• **Work instruction**
In the entries that follow, the lines from the line containing "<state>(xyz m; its" up to and including the line containing "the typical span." must be copied exactly, with pictures omitted.

○ ○ ○ ○

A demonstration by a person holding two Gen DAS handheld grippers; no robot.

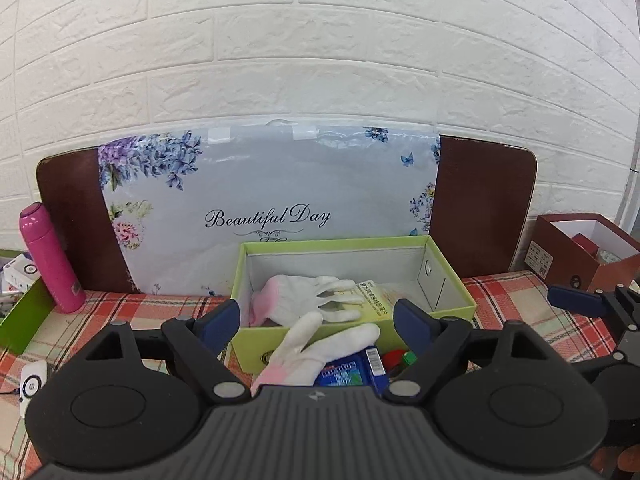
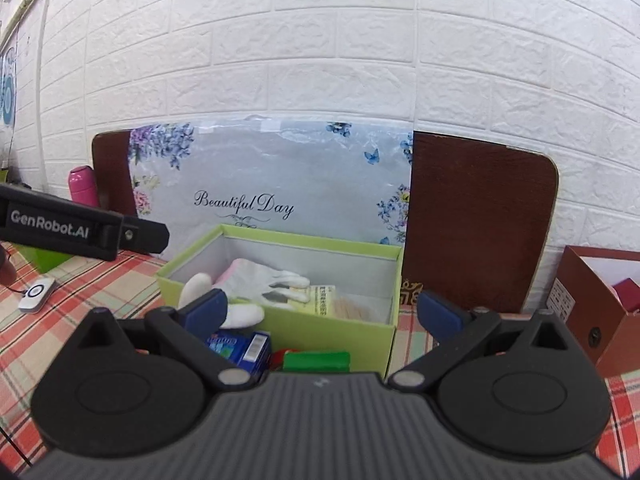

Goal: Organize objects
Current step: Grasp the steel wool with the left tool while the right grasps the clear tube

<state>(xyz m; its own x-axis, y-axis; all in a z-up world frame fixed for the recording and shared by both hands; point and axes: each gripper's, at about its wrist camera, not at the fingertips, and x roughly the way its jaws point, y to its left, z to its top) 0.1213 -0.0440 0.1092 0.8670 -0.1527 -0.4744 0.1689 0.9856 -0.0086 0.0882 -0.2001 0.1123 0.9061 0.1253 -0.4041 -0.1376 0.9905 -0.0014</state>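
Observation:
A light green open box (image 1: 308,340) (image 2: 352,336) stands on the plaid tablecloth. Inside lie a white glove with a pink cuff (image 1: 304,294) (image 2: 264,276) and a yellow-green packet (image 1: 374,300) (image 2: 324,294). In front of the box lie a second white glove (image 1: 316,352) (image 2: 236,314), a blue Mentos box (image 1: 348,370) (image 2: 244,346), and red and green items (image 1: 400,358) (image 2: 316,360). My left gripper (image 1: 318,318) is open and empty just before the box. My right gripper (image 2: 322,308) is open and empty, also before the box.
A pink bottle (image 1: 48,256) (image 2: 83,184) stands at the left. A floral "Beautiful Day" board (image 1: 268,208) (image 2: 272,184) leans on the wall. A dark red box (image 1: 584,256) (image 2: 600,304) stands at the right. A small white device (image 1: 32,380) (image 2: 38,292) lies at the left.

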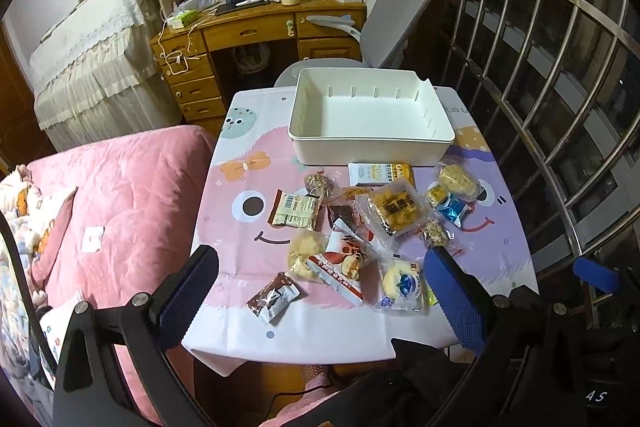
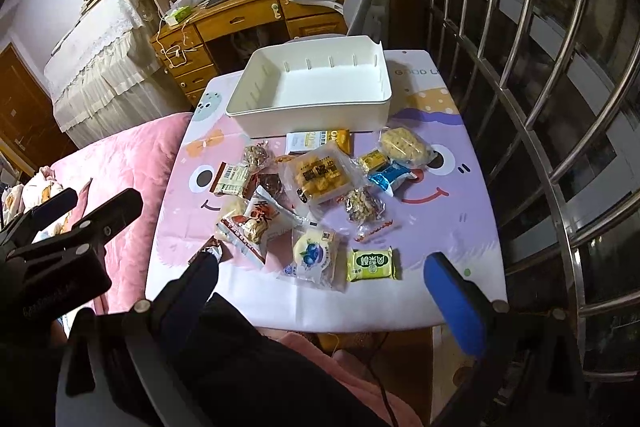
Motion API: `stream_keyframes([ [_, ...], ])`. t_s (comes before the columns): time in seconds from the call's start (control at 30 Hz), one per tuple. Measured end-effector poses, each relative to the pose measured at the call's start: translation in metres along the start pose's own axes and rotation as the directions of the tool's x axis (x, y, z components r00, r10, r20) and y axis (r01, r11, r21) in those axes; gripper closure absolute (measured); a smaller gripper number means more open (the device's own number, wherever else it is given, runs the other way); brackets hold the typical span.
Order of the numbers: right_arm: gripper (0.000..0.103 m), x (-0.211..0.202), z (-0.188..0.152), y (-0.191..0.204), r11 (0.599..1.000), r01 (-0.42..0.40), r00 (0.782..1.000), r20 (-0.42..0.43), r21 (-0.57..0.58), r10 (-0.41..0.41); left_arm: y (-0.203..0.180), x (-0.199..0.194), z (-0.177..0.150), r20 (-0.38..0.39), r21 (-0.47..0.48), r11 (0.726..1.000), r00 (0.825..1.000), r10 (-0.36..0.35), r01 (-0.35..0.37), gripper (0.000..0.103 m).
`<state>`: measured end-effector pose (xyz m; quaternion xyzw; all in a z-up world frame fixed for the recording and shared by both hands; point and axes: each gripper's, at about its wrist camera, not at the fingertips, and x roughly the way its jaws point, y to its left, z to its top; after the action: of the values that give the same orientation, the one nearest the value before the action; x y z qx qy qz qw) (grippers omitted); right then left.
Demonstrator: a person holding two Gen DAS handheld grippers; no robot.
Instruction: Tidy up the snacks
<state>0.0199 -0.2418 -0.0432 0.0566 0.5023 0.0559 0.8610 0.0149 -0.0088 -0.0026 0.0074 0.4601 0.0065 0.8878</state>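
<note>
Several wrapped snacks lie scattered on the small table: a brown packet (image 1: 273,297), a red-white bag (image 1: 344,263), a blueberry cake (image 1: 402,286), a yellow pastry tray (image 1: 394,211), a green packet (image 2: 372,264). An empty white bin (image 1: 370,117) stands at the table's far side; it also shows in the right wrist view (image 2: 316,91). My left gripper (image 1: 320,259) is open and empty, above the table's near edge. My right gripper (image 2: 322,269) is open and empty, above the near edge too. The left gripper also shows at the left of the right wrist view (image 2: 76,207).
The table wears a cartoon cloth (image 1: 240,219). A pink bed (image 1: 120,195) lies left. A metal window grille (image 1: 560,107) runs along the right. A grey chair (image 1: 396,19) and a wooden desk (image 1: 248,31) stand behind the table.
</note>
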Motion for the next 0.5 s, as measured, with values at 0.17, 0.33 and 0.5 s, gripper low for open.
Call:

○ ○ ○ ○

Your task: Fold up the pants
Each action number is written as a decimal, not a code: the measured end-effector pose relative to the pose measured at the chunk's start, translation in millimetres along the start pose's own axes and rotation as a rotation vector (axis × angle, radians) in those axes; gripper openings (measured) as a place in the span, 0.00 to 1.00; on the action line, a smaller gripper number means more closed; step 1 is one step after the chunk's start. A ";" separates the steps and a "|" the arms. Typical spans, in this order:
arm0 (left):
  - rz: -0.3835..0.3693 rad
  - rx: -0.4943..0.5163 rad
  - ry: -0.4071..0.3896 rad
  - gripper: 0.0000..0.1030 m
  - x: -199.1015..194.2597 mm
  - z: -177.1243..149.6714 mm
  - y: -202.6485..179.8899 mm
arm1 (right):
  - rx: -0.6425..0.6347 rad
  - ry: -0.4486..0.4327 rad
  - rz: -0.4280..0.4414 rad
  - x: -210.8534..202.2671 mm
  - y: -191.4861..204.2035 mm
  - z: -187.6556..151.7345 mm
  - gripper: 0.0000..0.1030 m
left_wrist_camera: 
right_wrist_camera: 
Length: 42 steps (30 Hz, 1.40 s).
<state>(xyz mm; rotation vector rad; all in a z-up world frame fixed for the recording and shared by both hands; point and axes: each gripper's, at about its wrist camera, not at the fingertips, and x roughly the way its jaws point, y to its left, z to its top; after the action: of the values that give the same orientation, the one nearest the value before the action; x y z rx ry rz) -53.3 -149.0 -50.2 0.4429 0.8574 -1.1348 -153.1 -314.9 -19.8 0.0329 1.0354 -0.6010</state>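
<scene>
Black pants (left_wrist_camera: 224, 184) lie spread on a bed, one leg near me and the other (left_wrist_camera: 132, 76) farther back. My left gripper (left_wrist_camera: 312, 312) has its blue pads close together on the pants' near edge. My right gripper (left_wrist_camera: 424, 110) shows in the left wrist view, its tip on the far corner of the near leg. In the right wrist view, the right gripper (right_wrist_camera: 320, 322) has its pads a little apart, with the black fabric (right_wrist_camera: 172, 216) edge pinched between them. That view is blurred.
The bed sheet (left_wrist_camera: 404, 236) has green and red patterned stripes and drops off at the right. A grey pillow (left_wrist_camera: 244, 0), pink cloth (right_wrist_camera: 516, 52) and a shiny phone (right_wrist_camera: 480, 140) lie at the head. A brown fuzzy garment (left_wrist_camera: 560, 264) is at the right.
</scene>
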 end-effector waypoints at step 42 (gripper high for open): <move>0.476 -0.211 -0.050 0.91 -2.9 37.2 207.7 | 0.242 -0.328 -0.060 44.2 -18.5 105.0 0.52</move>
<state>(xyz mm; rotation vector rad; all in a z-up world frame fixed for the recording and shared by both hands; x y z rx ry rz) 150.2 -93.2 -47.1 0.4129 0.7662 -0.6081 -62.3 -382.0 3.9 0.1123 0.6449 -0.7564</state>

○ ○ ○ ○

• **Answer to the exercise**
<state>(xyz m; its own x-axis, y-axis; all in a z-up world frame fixed for the recording and shared by both hands; point and axes: each gripper's, at about its wrist camera, not at the fingertips, and x roughly the way its jaws point, y to its left, z to its top) 0.1213 -0.0440 0.1092 0.8670 -0.1527 -0.4744 0.1689 0.9856 -0.0086 0.0882 -0.2001 0.1123 0.9061 0.1253 -0.4041 -0.1376 0.9905 -0.0014</state>
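Observation:
A light green open box (image 1: 308,340) (image 2: 352,336) stands on the plaid tablecloth. Inside lie a white glove with a pink cuff (image 1: 304,294) (image 2: 264,276) and a yellow-green packet (image 1: 374,300) (image 2: 324,294). In front of the box lie a second white glove (image 1: 316,352) (image 2: 236,314), a blue Mentos box (image 1: 348,370) (image 2: 244,346), and red and green items (image 1: 400,358) (image 2: 316,360). My left gripper (image 1: 318,318) is open and empty just before the box. My right gripper (image 2: 322,308) is open and empty, also before the box.
A pink bottle (image 1: 48,256) (image 2: 83,184) stands at the left. A floral "Beautiful Day" board (image 1: 268,208) (image 2: 272,184) leans on the wall. A dark red box (image 1: 584,256) (image 2: 600,304) stands at the right. A small white device (image 1: 32,380) (image 2: 38,292) lies at the left.
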
Motion API: `stream_keyframes([ [_, ...], ])`. t_s (comes before the columns): time in seconds from the call's start (control at 30 Hz), one per tuple. Measured end-effector poses, each relative to the pose measured at the call's start: translation in metres along the start pose's own axes and rotation as the directions of the tool's x axis (x, y, z components r00, r10, r20) and y axis (r01, r11, r21) in those axes; gripper closure absolute (measured); a smaller gripper number means more open (the device's own number, wherever else it is given, runs the other way); brackets hold the typical span.

No more output will be produced.